Ce poids prépondérant a une conséquence directe : le rythme du renouvellement urbain dépend moins des arbitrages budgétaires de l’État que de la santé financière du secteur du logement. Quand les recettes d’Action Logement fléchissent (baisse de la masse salariale, réformes de la collecte), c’est la capacité d’engagement de l’ANRU qui se contracte.
CGLLS et cotisations des bailleurs sociaux
La Caisse de garantie du logement locatif social (CGLLS), alimentée par les cotisations des bailleurs sociaux, apporte 184 millions d’euros. Ce mécanisme fait peser une partie du financement du renouvellement urbain sur les organismes HLM eux-mêmes, qui financent donc à la fois la construction neuve et la transformation des quartiers dégradés.
Le rapport sénatorial de 2025 sur les perspectives de financement souligne la difficulté de maintenir cet effort dans un contexte où les bailleurs sociaux font face à des charges croissantes (rénovation énergétique, entretien du parc, hausse des taux d’intérêt).
Subventions directes et prêts bonifiés : deux leviers distincts de l’ANRU
Les concours financiers de l’ANRU ne prennent pas une forme unique. Deux mécanismes coexistent, et leur articulation détermine la nature réelle de l’aide perçue par les porteurs de projet.
- Les subventions directes, distribuées par l’ANRU elle-même, constituent l’aide la plus tangible : elles n’ont pas à être remboursées et financent les opérations de démolition, reconstruction ou réhabilitation lourde
- Les prêts bonifiés, distribués par Action Logement Services, offrent des conditions de taux avantageuses mais restent des emprunts à rembourser, ce qui pèse sur l’équilibre financier à long terme des bailleurs
- Les protocoles de préfiguration et conventions pluriannuelles de renouvellement urbain encadrent la programmation de ces concours, opération par opération, avec des contrôles préalables à chaque signature
La distinction entre subvention et prêt bonifié est souvent floue dans les communications officielles, qui additionnent les deux sous l’appellation « concours financiers » (soit 14 milliards d’euros de concours financier total pour le NPNRU). En termes de charge réelle pour les collectivités et les bailleurs, la différence est pourtant considérable.
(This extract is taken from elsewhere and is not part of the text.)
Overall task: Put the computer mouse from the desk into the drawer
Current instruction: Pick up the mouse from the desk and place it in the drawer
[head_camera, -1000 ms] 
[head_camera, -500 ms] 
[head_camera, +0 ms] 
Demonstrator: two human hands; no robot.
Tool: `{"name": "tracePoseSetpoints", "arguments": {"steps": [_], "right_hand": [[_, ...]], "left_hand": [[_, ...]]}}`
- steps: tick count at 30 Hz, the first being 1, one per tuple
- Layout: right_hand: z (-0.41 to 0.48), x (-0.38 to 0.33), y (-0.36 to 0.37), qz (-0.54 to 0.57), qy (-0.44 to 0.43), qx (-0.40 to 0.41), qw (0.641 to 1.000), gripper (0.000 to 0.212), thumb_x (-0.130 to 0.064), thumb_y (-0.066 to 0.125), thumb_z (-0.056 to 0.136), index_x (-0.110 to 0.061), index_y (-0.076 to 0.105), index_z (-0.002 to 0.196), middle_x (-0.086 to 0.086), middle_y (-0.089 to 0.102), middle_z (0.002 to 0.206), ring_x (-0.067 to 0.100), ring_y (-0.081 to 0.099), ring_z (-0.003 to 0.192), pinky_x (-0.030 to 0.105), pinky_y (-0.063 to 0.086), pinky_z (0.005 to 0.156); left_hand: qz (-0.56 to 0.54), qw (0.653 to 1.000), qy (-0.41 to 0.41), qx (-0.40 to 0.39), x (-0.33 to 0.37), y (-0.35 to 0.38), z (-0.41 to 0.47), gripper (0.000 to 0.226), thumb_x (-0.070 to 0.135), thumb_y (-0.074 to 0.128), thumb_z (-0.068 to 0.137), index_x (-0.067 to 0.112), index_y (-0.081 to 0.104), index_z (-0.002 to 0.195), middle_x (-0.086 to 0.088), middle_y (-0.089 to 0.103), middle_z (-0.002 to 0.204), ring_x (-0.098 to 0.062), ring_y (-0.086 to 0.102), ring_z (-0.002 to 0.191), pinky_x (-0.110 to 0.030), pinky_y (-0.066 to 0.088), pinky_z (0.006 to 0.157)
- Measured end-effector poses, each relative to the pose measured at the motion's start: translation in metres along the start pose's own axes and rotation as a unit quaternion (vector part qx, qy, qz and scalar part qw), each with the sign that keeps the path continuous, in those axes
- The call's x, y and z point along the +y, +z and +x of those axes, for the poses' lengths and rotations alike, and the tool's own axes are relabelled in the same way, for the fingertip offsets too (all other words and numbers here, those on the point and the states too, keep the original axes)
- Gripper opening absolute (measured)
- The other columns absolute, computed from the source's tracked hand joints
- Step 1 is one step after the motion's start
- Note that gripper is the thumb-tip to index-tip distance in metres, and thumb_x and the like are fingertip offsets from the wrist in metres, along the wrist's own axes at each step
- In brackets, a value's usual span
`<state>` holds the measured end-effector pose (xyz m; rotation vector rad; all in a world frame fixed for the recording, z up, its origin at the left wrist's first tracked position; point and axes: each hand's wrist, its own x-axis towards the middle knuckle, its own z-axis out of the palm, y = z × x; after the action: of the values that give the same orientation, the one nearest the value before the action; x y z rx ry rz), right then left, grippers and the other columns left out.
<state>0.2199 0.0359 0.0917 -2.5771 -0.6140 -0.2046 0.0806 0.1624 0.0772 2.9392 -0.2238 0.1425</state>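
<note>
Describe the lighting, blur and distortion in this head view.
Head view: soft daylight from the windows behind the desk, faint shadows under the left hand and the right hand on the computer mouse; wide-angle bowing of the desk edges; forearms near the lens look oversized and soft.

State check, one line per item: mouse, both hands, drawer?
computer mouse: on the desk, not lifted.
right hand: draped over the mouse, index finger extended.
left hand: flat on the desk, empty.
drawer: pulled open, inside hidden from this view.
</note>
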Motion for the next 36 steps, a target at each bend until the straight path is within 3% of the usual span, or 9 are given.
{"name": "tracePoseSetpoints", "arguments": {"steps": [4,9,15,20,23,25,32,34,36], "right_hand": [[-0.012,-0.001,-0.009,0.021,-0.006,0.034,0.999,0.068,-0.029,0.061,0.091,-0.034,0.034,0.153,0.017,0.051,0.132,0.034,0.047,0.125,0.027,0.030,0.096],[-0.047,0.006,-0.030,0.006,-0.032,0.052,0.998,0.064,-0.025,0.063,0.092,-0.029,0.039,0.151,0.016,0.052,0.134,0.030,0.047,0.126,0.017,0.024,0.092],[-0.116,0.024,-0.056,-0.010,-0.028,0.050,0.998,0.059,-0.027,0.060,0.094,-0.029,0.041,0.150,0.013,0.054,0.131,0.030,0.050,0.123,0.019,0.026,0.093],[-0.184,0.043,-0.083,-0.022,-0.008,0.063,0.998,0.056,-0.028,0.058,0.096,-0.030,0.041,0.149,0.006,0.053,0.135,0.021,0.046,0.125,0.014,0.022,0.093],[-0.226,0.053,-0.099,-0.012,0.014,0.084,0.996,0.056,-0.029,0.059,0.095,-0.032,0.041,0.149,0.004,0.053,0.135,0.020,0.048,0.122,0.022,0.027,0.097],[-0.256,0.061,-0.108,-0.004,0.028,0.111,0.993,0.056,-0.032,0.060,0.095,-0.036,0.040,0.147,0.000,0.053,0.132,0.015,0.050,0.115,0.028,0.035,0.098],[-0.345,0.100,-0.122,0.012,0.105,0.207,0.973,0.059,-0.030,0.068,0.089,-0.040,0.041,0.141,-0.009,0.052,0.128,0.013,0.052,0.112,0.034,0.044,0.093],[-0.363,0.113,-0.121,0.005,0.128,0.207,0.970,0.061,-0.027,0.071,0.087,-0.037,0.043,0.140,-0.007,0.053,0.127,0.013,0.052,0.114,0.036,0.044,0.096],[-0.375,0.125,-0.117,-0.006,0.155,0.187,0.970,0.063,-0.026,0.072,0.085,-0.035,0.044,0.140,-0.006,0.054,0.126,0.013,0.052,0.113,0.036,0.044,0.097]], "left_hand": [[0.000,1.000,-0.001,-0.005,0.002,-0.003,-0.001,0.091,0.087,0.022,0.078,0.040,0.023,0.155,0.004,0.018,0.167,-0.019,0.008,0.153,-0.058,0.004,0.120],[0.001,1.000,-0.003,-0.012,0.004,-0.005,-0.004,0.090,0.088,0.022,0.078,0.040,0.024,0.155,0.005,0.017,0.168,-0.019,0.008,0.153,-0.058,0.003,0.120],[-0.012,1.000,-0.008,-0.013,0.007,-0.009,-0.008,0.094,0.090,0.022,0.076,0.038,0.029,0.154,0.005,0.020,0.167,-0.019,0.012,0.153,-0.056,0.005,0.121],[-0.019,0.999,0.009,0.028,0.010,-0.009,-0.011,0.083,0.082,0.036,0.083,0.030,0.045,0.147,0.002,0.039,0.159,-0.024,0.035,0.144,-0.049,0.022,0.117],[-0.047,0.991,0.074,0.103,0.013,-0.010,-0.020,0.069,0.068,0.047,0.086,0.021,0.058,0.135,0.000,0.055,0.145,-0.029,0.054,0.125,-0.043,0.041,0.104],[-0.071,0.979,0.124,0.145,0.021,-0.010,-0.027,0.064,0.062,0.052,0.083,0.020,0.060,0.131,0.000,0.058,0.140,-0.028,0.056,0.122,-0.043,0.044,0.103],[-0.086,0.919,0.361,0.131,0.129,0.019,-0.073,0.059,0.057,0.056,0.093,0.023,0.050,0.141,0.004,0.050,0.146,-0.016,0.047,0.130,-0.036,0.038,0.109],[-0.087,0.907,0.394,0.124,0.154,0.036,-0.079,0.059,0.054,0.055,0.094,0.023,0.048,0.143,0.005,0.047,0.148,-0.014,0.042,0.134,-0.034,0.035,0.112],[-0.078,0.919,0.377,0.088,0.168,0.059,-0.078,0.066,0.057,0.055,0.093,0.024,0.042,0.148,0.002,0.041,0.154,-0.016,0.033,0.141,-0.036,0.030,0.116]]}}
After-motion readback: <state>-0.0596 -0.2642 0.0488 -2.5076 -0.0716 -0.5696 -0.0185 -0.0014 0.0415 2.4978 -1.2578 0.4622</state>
PNRU, NPNRU et perspective d’un troisième programme : évolution des dotations
Le premier Programme National de Rénovation Urbaine (PNRU), lancé dans les années 2000 sous l’impulsion de Jean-Louis Borloo, a constitué une rupture dans la politique de renouvellement urbain en France. Le rapport de la Cour des comptes de 2002 avait documenté l’insuffisance des moyens déployés jusqu’alors : des résultats visibles sur le bâti, mais une situation socio-économique des quartiers qui stagnait, voire se dégradait.
Le NPNRU, lancé en 2014, a élargi le périmètre à 447 quartiers prioritaires, répartis en deux catégories :
- 216 quartiers d’intérêt national, présentant les dysfonctionnements urbains les plus lourds
- Des quartiers d’intérêt régional, portés par les préfets de région avec des enveloppes dédiées
- Au total, 3 millions d’habitants concernés par les opérations de renouvellement
Les discussions parlementaires récentes autour d’un éventuel PNRU 3 posent la question du modèle de financement futur. Le rapport sénatorial de 2025 pointe la difficulté de mener à terme un programme d’une telle ampleur quand le calendrier s’étire (le NPNRU court jusqu’en 2034) et que les financeurs historiques atteignent leurs limites de contribution.
Un déséquilibre structurel à surveiller
Le fait que le secteur du logement porte la quasi-totalité du financement plutôt que le budget général de l’État crée une dépendance : toute réforme touchant Action Logement ou les cotisations des bailleurs sociaux a un impact direct sur la capacité d’intervention de l’ANRU. En revanche, ce modèle a permis de sanctuariser les crédits du renouvellement urbain en les soustrayant aux aléas des lois de finances annuelles.
La trajectoire financière du NPNRU reste sous tension. Les 12 milliards d’euros programmés ne garantissent pas que chaque convention pluriannuelle sera honorée dans les délais prévus, surtout si les coûts de construction continuent d’augmenter. Le prochain programme, quel qu’en soit le périmètre, devra trancher sur la place de l’État dans le financement direct du renouvellement urbain.